> _Your assignment_: Take the entries below and print only the lines from the one with "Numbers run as" through the one with "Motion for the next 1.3", exactly as they stand, both ends included.

--------

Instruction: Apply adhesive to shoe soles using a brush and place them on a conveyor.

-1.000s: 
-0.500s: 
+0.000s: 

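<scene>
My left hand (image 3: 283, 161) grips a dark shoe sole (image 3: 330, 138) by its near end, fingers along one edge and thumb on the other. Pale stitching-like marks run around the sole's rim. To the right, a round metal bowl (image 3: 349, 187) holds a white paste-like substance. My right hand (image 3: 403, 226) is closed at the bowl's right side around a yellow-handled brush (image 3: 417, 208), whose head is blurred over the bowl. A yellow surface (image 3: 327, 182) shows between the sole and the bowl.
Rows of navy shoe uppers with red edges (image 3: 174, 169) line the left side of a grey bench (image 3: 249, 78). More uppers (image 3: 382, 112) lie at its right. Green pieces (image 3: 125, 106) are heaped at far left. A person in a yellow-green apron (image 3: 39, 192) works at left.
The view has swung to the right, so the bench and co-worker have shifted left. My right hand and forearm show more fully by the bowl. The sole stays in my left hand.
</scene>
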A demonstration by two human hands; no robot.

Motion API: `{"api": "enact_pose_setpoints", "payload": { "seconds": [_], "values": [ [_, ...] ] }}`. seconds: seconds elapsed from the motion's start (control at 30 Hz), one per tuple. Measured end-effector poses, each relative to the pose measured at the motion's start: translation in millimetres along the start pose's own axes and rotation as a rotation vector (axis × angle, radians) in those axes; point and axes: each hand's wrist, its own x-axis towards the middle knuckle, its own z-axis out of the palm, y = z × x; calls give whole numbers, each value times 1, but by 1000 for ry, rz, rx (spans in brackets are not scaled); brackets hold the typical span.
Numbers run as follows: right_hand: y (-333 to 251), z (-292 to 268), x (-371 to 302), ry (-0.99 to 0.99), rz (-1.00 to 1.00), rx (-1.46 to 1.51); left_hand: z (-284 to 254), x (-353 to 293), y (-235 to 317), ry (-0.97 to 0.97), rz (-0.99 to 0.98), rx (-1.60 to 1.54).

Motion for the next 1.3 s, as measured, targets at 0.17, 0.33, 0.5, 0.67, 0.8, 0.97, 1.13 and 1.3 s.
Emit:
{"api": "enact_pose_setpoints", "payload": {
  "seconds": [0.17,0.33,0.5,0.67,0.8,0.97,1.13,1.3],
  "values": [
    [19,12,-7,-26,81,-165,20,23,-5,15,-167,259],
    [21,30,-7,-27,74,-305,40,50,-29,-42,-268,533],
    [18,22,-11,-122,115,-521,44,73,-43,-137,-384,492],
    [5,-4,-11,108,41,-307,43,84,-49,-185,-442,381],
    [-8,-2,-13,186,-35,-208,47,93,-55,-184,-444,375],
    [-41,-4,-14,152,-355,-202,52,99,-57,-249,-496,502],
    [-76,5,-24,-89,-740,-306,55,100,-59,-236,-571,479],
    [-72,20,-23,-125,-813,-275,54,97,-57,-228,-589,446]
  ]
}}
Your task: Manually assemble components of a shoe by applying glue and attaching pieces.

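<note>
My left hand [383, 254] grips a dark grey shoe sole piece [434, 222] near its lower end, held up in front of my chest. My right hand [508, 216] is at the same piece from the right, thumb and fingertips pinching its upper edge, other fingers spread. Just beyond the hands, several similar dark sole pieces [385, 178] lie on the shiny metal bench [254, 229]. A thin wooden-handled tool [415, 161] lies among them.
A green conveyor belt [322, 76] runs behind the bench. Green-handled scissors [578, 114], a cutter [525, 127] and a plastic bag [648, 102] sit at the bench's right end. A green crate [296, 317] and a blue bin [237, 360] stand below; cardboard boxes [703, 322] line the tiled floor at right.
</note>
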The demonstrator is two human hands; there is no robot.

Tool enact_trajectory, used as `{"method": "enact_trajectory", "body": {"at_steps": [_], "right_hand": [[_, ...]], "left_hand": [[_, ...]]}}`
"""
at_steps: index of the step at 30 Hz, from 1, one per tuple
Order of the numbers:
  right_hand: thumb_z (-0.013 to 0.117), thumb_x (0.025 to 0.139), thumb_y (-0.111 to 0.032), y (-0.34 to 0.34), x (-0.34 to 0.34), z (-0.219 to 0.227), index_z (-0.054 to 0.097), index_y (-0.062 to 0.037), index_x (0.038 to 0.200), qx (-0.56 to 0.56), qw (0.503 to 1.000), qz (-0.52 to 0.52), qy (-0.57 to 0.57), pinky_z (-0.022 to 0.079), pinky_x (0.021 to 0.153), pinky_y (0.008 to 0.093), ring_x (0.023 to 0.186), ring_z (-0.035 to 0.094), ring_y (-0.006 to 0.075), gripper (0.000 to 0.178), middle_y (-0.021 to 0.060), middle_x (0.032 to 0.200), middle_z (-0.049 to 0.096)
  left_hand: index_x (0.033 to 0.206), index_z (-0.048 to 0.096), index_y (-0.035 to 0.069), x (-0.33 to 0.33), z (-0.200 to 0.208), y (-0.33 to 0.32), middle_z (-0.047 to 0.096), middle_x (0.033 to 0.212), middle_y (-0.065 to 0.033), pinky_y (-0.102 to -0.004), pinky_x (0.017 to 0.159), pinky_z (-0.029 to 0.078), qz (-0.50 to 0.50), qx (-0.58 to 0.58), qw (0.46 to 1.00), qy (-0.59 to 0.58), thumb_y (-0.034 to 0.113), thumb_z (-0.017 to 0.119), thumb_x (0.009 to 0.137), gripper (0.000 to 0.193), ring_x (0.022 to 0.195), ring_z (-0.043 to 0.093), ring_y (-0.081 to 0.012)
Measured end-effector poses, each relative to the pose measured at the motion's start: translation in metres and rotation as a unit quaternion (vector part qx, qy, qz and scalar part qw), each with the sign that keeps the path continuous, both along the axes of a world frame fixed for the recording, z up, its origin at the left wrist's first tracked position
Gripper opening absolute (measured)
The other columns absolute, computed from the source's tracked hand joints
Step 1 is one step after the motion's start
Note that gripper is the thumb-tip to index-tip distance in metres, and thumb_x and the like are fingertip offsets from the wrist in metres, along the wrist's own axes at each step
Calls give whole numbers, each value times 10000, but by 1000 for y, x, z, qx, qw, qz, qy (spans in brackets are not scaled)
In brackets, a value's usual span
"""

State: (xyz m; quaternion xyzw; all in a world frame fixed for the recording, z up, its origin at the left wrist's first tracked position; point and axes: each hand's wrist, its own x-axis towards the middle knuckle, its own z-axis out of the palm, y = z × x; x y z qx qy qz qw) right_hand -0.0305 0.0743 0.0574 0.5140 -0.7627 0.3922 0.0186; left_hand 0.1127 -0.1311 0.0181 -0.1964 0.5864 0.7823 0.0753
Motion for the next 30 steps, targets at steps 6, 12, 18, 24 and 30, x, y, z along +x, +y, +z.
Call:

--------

> _Result of this exercise_:
Numbers run as follows: right_hand: y (-333 to 251), z (-292 to 268), x (-371 to 302), ry (-0.99 to 0.99), rz (-1.00 to 1.00), rx (-1.46 to 1.51); left_hand: z (-284 to 254), x (-353 to 293), y (-235 to 317), ry (-0.97 to 0.97), rz (-0.99 to 0.98), rx (-1.60 to 1.54).

Motion for the next 1.3 s, as measured, targets at 0.17, 0.33, 0.5, 0.67, 0.8, 0.97, 1.13 and 1.3 s.

The full output has been given.